Source records
Content starts
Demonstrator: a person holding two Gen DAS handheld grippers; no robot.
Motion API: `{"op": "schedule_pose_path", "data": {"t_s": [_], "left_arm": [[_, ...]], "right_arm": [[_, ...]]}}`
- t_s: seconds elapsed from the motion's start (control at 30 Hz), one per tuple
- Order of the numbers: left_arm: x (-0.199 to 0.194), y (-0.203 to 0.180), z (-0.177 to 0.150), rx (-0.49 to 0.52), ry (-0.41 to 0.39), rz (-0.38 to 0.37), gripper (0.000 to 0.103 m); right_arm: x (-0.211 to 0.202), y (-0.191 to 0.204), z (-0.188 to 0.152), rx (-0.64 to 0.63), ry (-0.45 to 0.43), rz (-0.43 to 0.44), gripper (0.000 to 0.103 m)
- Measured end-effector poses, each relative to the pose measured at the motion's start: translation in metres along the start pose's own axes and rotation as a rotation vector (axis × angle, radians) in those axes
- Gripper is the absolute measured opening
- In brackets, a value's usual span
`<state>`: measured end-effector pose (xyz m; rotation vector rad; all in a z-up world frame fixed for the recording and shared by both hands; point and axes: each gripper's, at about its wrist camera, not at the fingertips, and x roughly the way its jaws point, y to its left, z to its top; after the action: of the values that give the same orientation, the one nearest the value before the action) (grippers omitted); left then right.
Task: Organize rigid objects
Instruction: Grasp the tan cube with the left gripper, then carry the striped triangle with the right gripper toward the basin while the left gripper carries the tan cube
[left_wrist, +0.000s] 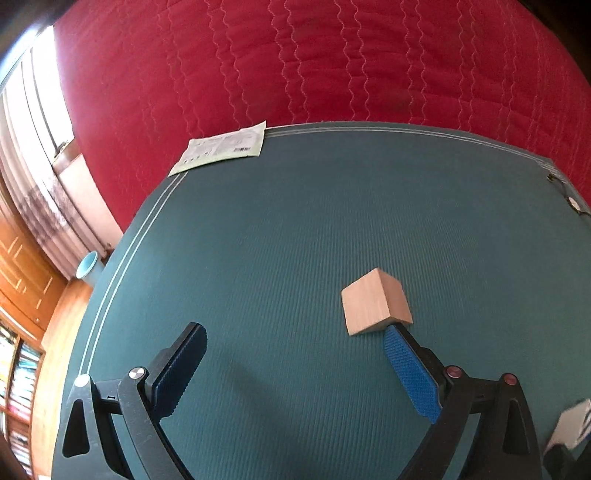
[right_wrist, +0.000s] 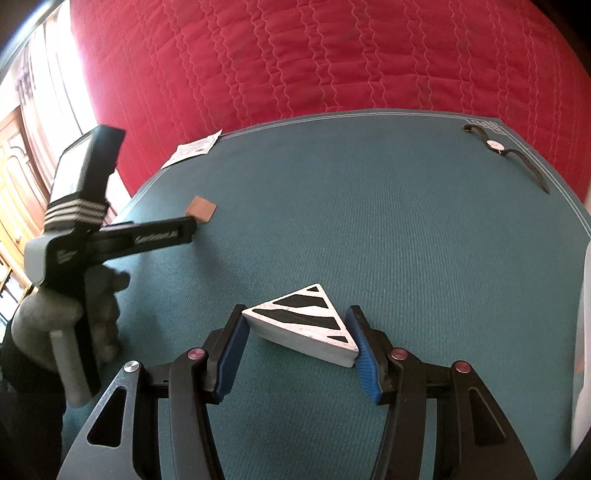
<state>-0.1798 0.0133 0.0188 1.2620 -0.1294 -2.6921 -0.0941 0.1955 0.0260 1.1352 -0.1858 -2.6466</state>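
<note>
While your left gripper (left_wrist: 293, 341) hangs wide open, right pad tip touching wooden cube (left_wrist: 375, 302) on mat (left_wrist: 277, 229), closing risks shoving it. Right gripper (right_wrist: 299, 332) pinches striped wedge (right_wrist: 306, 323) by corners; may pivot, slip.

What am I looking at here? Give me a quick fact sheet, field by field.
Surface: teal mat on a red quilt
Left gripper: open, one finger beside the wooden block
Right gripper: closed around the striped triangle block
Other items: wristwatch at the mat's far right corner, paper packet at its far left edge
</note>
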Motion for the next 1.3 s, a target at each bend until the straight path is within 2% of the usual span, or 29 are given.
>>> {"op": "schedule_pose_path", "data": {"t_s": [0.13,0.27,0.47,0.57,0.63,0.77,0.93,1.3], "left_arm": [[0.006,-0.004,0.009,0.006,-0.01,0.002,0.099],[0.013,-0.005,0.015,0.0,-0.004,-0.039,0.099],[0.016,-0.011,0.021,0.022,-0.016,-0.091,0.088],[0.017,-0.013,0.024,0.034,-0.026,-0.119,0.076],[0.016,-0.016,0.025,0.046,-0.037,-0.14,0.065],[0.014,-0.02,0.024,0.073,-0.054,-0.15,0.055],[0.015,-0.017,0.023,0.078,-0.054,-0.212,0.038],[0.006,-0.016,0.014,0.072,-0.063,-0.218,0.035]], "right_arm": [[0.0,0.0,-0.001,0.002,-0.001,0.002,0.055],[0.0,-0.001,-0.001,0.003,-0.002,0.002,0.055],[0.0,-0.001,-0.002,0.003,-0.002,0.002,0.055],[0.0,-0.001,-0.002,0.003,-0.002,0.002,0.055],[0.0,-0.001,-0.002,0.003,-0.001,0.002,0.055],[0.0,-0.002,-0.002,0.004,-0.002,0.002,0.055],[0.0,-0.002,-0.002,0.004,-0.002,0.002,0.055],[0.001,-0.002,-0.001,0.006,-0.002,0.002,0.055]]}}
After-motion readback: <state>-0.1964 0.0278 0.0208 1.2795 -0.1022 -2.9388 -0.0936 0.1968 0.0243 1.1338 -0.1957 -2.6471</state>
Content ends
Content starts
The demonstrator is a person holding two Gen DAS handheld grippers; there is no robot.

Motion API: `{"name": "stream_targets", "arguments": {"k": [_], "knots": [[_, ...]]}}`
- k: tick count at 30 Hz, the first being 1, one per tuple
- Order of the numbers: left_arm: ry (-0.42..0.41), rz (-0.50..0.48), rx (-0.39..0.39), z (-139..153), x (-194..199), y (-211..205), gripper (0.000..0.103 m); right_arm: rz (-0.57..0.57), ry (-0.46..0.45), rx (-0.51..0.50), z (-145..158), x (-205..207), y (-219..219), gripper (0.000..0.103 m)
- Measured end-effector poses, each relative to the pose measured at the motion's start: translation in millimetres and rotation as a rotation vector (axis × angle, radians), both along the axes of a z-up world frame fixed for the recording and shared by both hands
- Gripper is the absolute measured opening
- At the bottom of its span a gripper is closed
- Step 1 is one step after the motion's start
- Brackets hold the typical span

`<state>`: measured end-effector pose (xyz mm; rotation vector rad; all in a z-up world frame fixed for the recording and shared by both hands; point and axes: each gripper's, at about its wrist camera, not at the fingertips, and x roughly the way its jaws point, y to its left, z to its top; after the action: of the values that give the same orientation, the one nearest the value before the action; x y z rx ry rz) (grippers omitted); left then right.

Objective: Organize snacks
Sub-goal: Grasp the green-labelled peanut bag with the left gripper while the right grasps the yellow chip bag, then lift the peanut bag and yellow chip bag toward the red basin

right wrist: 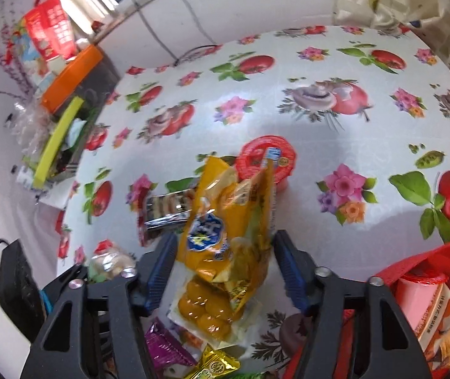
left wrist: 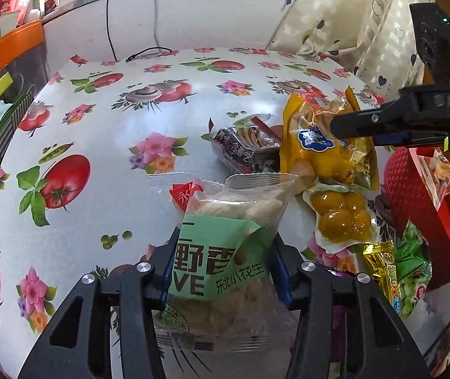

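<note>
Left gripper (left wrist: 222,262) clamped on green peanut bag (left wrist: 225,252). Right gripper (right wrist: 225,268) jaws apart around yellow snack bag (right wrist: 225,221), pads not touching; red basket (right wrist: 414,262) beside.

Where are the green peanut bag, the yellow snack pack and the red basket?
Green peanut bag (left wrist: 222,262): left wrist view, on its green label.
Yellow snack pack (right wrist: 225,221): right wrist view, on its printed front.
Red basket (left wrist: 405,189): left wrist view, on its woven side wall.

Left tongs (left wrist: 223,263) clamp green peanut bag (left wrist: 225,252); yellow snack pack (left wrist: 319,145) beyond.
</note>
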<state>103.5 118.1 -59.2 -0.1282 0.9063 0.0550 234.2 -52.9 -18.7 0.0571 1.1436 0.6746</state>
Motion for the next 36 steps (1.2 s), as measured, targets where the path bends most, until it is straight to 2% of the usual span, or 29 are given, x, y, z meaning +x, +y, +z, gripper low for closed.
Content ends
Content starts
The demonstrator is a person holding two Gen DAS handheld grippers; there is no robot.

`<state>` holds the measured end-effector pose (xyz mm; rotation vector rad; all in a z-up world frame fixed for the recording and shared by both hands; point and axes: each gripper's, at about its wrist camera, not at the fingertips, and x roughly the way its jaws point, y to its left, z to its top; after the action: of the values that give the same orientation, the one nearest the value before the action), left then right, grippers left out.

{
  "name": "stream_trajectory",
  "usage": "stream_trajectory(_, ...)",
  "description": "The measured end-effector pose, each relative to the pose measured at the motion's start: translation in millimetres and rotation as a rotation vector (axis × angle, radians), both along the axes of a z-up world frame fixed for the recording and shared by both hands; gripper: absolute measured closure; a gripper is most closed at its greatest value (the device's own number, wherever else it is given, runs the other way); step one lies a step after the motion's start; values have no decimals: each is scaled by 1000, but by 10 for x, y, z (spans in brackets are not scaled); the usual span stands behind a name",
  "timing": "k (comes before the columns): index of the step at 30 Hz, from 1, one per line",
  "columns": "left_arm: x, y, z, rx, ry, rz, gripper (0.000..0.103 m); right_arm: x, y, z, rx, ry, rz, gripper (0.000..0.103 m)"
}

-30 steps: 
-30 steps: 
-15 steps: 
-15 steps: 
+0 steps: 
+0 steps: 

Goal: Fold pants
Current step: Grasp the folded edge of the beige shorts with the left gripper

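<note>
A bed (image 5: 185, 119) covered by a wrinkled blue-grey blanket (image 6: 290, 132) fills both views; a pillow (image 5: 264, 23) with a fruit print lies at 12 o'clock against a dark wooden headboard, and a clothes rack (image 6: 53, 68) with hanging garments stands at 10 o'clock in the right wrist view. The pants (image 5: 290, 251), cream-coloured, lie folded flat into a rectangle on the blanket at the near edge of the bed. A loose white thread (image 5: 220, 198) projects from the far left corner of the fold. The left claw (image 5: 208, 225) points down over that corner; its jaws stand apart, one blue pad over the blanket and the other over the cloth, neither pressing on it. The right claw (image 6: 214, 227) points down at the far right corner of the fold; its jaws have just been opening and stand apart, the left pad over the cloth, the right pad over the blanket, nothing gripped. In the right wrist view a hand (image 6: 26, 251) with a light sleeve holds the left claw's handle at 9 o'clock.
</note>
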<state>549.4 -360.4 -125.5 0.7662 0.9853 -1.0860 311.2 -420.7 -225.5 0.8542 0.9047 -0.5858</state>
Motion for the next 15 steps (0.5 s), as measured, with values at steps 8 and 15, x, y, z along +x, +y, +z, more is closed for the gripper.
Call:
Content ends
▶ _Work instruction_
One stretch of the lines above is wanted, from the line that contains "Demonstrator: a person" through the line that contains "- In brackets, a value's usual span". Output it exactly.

▶ _Solution_
Demonstrator: a person holding two Gen DAS handheld grippers; no robot.
Motion API: `{"op": "schedule_pose_path", "data": {"t_s": [_], "left_arm": [[_, ...]], "right_arm": [[_, ...]]}}`
- t_s: seconds elapsed from the motion's start (control at 30 Hz), one per tuple
- Order of the numbers: left_arm: x (-0.199 to 0.194), y (-0.203 to 0.180), z (-0.177 to 0.150), rx (-0.49 to 0.52), ry (-0.41 to 0.39), rz (-0.38 to 0.37), gripper (0.000 to 0.103 m); right_arm: x (-0.211 to 0.202), y (-0.191 to 0.204), z (-0.188 to 0.152), rx (-0.64 to 0.63), ry (-0.45 to 0.43), rz (-0.43 to 0.44), gripper (0.000 to 0.103 m)
- Measured end-effector poses, each relative to the pose measured at the motion's start: translation in metres along the start pose's own axes and rotation as a rotation vector (axis × angle, radians) in those axes
- Gripper is the absolute measured opening
- In brackets, a value's usual span

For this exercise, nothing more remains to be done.